• [TASK STATEMENT] Set down the first line below and each line after it, ending with the one that holds "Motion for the". Pictures do not belong in the copy.

• [DATA SEGMENT]

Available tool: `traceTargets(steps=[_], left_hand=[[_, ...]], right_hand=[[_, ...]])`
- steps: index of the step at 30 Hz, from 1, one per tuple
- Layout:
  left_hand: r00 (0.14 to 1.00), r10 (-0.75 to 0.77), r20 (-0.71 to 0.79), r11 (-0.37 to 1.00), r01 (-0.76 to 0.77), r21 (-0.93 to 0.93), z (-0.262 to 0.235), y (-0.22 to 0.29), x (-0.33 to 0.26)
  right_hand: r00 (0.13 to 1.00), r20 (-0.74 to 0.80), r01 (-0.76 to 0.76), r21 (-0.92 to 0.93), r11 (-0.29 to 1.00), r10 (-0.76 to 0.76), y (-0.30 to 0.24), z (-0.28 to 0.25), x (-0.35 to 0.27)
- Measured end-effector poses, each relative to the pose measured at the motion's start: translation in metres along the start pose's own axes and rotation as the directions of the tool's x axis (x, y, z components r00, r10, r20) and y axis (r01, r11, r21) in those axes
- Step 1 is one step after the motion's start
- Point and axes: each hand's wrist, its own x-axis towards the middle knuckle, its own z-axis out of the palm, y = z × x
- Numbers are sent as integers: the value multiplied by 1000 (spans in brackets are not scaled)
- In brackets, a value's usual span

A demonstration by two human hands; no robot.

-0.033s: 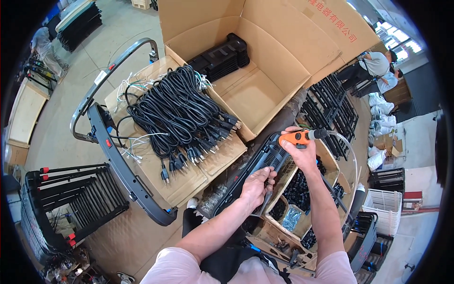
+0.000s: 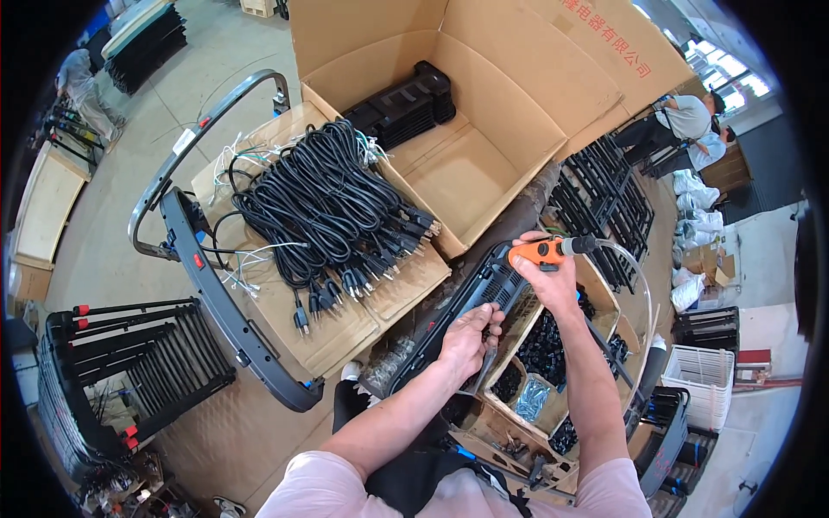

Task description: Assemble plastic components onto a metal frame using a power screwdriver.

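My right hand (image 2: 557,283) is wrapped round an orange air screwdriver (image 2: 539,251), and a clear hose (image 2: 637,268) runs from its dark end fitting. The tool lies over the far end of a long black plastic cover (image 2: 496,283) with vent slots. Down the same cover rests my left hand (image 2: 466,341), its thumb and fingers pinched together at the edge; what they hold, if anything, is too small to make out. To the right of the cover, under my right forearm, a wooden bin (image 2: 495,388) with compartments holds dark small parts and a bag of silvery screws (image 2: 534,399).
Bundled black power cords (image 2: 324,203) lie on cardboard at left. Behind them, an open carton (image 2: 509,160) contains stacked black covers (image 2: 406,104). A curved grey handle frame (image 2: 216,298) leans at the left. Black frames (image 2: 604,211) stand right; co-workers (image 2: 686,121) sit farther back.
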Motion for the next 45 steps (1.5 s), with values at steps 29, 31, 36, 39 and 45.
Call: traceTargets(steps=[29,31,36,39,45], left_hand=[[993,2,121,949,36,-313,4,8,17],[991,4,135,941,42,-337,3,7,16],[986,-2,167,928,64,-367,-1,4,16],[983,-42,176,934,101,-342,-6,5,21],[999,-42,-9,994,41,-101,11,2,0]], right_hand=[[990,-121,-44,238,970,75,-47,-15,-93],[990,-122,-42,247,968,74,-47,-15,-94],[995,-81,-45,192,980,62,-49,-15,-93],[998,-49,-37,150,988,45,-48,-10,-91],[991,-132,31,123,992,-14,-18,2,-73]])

• [SOLUTION]
Available tool: `traceTargets(steps=[_], left_hand=[[_, ...]], right_hand=[[_, ...]])`
- steps: index of the step at 30 Hz, from 1, one per tuple
- Layout:
  left_hand: r00 (0.14 to 1.00), r10 (-0.75 to 0.77), r20 (-0.71 to 0.79), r11 (-0.37 to 1.00), r01 (-0.76 to 0.77), r21 (-0.93 to 0.93), z (-0.262 to 0.235), y (-0.22 to 0.29), x (-0.33 to 0.26)
  right_hand: r00 (0.13 to 1.00), r20 (-0.74 to 0.80), r01 (-0.76 to 0.76), r21 (-0.92 to 0.93), r11 (-0.29 to 1.00), r10 (-0.76 to 0.76), y (-0.30 to 0.24), z (-0.28 to 0.25), x (-0.35 to 0.27)
- Measured end-effector poses, each relative to the pose measured at the motion's start: translation in metres along the start pose's own axes and rotation as the directions of the tool's x axis (x, y, z components r00, r10, r20) and y axis (r01, r11, r21) in those axes
- Step 1 is one step after the motion's start
- Point and axes: each hand's wrist, its own x-axis towards the middle knuckle, its own z-axis out of the palm, y = z × x
- Numbers are sent as integers: the value multiplied by 1000 (spans in brackets are not scaled)
- In brackets, a value's usual span

A demonstration by two human hands; no robot.

-0.033s: 
+0.000s: 

Task description: Assemble plastic components onto a metal frame using a power screwdriver.

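My right hand (image 2: 557,283) is wrapped round an orange air screwdriver (image 2: 539,251), and a clear hose (image 2: 637,268) runs from its dark end fitting. The tool lies over the far end of a long black plastic cover (image 2: 496,283) with vent slots. Down the same cover rests my left hand (image 2: 466,341), its thumb and fingers pinched together at the edge; what they hold, if anything, is too small to make out. To the right of the cover, under my right forearm, a wooden bin (image 2: 495,388) with compartments holds dark small parts and a bag of silvery screws (image 2: 534,399).
Bundled black power cords (image 2: 324,203) lie on cardboard at left. Behind them, an open carton (image 2: 509,160) contains stacked black covers (image 2: 406,104). A curved grey handle frame (image 2: 216,298) leans at the left. Black frames (image 2: 604,211) stand right; co-workers (image 2: 686,121) sit farther back.
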Motion for the next 45 steps (1.5 s), with values at steps 29, 31, 36, 39 and 45.

That is the complete answer.